Mavis’s utilization of a CEP engine to deliver alerts and its selective notification algorithm prevents the mobile application from using up excessive bandwidth. Notifications are only received when a new failure arises in one of the target machines. The bandwidth utilized on sending a push notification is approximately 500 bytes, since we only send information regarding the threshold that matched the subscription, and the time at which it occurred. Administrators can also choose to query our selective storage component to analyze the failure. Querying the metrics for a VM and physical machine over the past 10 minutes, consumes 4,262 bytes. As a result, Mavis subscribers consume nearly 4 KB of bandwidth when a new failure is observed.

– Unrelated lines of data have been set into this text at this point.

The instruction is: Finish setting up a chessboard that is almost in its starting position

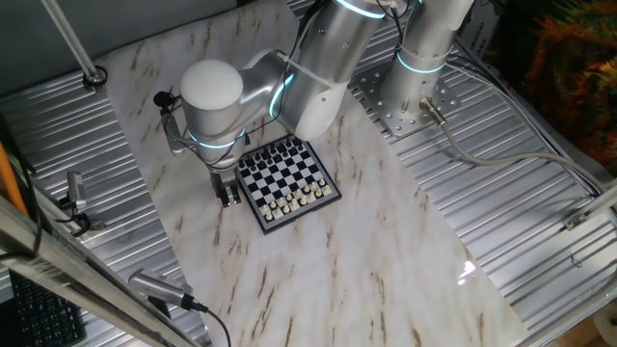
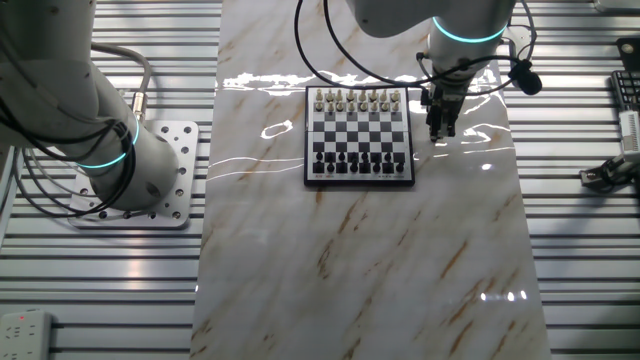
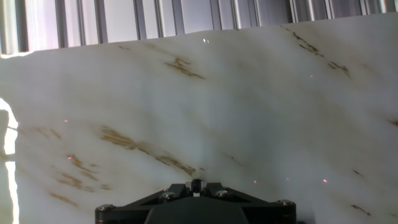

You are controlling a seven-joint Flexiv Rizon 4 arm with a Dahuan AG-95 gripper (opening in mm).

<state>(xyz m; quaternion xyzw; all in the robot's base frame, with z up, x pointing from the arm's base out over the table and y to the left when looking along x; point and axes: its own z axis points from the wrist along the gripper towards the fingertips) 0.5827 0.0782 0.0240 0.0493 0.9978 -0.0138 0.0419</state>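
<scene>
The chessboard (image 1: pixel 286 180) lies on the marble sheet. Tiny dark pieces line its far edge and pale pieces its near edge. In the other fixed view the chessboard (image 2: pixel 360 134) has its pale rows at the top and dark rows at the bottom. My gripper (image 1: pixel 229 194) points straight down, low over the marble just beside the board's side edge, and also shows in the other fixed view (image 2: pixel 440 126). In the hand view the fingers meet at the gripper (image 3: pixel 196 185) with a tiny dark thing, seemingly a chess piece (image 3: pixel 196 183), pinched between them. The board is out of the hand view.
The marble sheet (image 1: pixel 386 260) covers the middle of a ribbed metal table (image 1: pixel 521 222). The arm's base plate (image 1: pixel 410 106) stands behind the board. Camera mounts (image 1: pixel 159 289) and cables sit at the left edge, and a clamp (image 2: pixel 605 172) at the right.
</scene>
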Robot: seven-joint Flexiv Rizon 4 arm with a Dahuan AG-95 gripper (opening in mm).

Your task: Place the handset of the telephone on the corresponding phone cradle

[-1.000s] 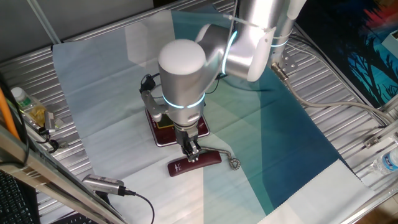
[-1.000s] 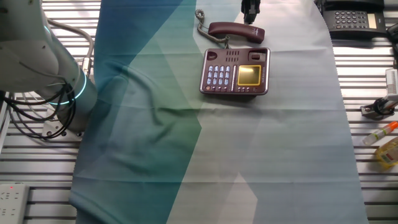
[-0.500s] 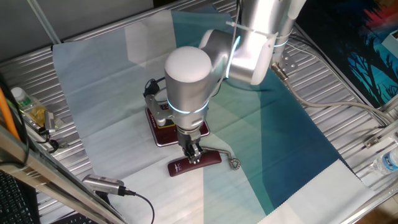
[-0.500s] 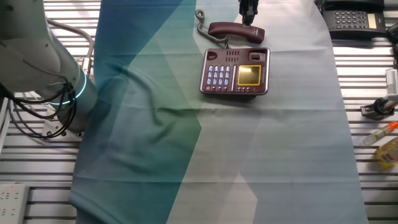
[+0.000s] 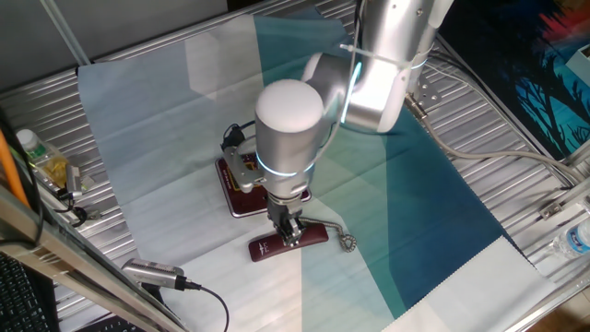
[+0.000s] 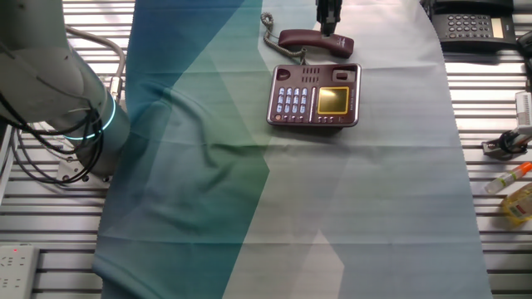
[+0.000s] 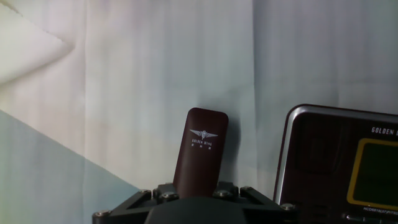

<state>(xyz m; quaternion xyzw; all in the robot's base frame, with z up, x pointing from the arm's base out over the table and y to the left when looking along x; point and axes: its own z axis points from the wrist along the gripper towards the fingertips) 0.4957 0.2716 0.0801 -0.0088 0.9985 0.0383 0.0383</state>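
Observation:
The dark-red handset [image 5: 267, 247] lies flat on the cloth, just off the telephone [image 5: 241, 195] and parallel to its near edge. In the other fixed view the handset [image 6: 303, 40] lies above the telephone [image 6: 314, 95], whose phone cradle [image 6: 316, 75] is the empty strip facing it. The silvery cord [image 5: 346, 238] curls off the handset's right end. My gripper [image 5: 294, 235] points down over the handset's middle, fingers straddling it and apparently open. In the hand view the handset [image 7: 202, 149] runs out from under the hand, with the telephone [image 7: 336, 168] at right.
A grey cylindrical device with a black cable [image 5: 152, 274] lies at the front left. Bottles [image 5: 41, 157] stand at the left edge and another bottle [image 5: 573, 242] at the right. A black phone [image 6: 470, 25] and a marker [image 6: 507, 177] sit on the metal slats.
My arm and gripper have shifted a little along the handset toward its cord end. The handset and telephone have not moved.

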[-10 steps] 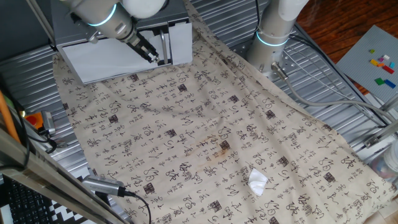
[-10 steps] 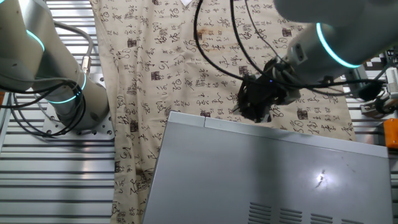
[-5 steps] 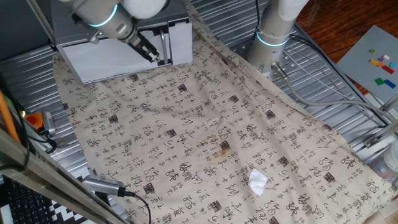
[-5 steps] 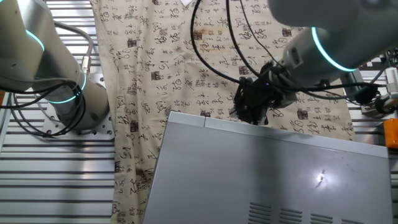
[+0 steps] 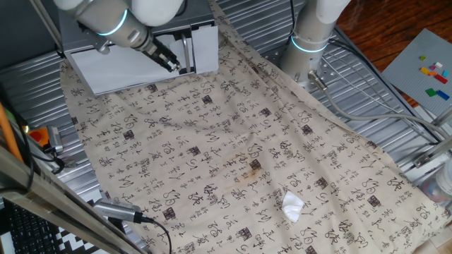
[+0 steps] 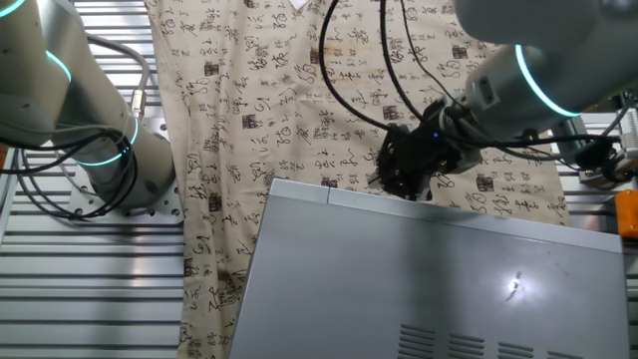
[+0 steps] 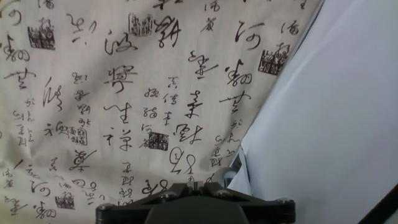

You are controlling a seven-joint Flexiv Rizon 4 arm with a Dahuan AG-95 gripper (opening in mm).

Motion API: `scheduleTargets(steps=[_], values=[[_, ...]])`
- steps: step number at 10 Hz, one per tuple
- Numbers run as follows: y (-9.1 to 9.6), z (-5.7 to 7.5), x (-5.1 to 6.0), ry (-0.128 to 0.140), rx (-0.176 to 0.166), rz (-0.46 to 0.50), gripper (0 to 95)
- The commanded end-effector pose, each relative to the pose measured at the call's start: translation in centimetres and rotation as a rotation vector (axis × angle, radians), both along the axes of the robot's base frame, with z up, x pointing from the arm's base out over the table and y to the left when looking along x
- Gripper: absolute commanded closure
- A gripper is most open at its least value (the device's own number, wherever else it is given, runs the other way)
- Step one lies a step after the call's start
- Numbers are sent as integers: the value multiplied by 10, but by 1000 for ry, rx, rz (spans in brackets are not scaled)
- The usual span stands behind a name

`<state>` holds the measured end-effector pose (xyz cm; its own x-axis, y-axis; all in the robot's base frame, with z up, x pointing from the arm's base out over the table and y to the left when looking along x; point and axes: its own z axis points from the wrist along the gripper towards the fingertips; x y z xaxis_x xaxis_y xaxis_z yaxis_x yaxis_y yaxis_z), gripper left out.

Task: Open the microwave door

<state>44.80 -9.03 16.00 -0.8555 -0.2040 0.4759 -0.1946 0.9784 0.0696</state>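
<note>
So the microwave (image 6: 439, 289) sits at the far edge of the worktop (image 5: 367, 77) in one fixed view, near its far-left corner, and the microwave door (image 5: 120, 67) already looks swung down and lying nearly flat on the beige cloth (image 5: 233, 155), so I'd guess the opening is mostly done or in its last bit. The gripper (image 5: 173, 63) is right at the door's free end next to the white front panel, touching or as good as. Honestly I cannot tell whether the fingers are clenched on the door edge, hooked behind it, or just loose, since none of the shots shows them cleanly. If it's finishing the swing, my advice is to follow the door's arc around the hinge instead of pulling straight, keep the contact near the free edge for leverage, and go easy so the whole box doesn't slide on that cloth or bunch it up. On views: one fixed view is the only one that shows the door panel whole. The other fixed view mostly gives you the grey top of the box with the black hand (image 6: 409, 160) tucked over its front edge, door hidden. The hand view just shows cloth with a white panel (image 7: 336, 124) on the right, fingers out of frame.
</note>
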Motion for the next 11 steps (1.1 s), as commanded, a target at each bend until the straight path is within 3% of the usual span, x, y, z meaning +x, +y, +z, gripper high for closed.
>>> scheduleTargets(steps=[1, 6, 9, 11], values=[[0, 0, 2, 40, -2, -3, 950], [0, 0, 2, 93, 1, 6, 950], [0, 0, 2, 146, 15, 24, 950], [0, 0, 2, 151, 18, 28, 950]])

The ubiquitous availability of mobile phones and widespread network connectivity have led to a demand for real-time information about the state of data centers. System administrators would like access to timely alerts and richer context information on the mobile devices while minimizing the data monitoring overhead on data center host machines, minimizing resource consumption on the mobile devices, and meeting the dynamically changing needs of system administrators. We find that these requirements are incompletely met by today’s monitoring solutions, which are geared toward clients running on desktop-class machines. This motivated our architecture of Mavis, a framework that facilitates managing datacenter activities from mobile devices by implementing a rich domain specific language and a scalable complex event processing architecture and by integrating it with three novel components. Our evaluation shows that the Mavis can manage the activities of 3,000 physical machines within our datacenter by utilizing 6 CEP engines. A single instance of the Mavis CEP engine running on one machine can handle 231K subscriptions. In contrast, the leading mobile systems management app, aNag, consumes 2 MB/s for managing just 130 machines.